Open Research Directions:
- As the pool of openly licensed content continues to expand through initiatives in publishing, education, and government transparency, further improvements in coverage and quality are expected.
- Potential exists for inclusion of more languages, richer dialog/conversation sources, and more dynamic domain-responsiveness via mixture rebalancing.
- A plausible implication is that future LLMs trained exclusively on open data may attain or surpass the performance of current models on all benchmarks as open content grows.

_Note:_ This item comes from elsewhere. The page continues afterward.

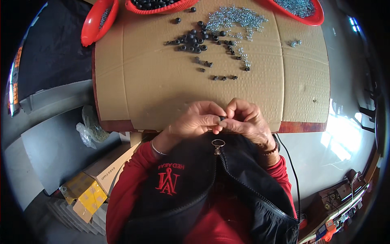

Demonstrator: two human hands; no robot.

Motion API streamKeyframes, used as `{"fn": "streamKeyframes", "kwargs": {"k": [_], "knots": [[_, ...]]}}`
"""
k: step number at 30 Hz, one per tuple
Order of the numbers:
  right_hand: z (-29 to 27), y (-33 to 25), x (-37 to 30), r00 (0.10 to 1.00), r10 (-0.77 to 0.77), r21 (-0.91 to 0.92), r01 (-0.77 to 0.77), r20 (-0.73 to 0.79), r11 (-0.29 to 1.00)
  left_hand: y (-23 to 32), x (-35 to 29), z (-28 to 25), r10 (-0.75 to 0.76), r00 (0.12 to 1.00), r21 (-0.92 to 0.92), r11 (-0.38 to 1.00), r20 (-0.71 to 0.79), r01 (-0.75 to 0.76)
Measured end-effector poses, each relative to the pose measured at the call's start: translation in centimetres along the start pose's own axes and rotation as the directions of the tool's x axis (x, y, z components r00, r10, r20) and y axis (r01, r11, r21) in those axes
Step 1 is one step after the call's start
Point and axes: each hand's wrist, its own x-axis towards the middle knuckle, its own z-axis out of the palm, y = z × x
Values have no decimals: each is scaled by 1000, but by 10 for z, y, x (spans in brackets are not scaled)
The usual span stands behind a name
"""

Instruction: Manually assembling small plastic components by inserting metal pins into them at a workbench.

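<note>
My left hand and my right hand meet at the near edge of the cardboard. Both are closed in a fingertip pinch around a small round black part; the fingers cover most of it. Whether a second tiny piece sits in the right fingertips is hidden. Farther off lies a loose group of round black bead-like parts, some showing a hole. Smaller, angular black pieces form a short row nearer to me. Behind and to the right spreads a pile of tiny shiny silver pieces.
Cardboard covers the table. Along the far side stand a red basket of black parts and red trays at left and right holding silver pieces. A cardboard box is at lower left; a black cable hangs at right.
</note>
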Motion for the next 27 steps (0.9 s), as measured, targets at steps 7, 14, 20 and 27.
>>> {"fn": "streamKeyframes", "kwargs": {"k": [7,14,20,27], "knots": [[-7,6,18,712,-662,-849,184,-233,496,-9,3,-18,114,990,-275,957,81,-87],[-17,10,49,621,-784,-999,33,25,-6,0,6,-21,141,990,-215,966,-25,-143],[-14,0,41,640,-758,-933,184,-127,311,12,8,-15,178,984,-250,952,-27,-179],[6,-15,19,861,-407,-163,373,-307,913,17,6,1,189,981,-172,966,-52,-195]]}}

Summary Table: Main Features of Common Pile v0.1
Feature | Description |
---|---|
Size (raw/filtered) | 8 TB / ~1.8 TB |
Sources | 30 (science, code, books, law, education, multimedia, web) |
Licensing | Public domain / open license only (CC BY, CC0, etc.) |
Deduplication | Global, fuzzy, aggressive |
Mixture Rebalancing | Based on empirical ablation and data utility |
Model performance | Competitive with Llama 1/2 7B (unlicensed) |
Code/recipes released | Yes (full data curation and model training) |
Legal/ethical focus | Strict license compliance; no synthetic/uncertain data |
Common Pile v0.1 sets a new benchmark for open, scalable, and legally unambiguous LLM pretraining, supporting both high-performance research and compliance-conscious deployment across sectors.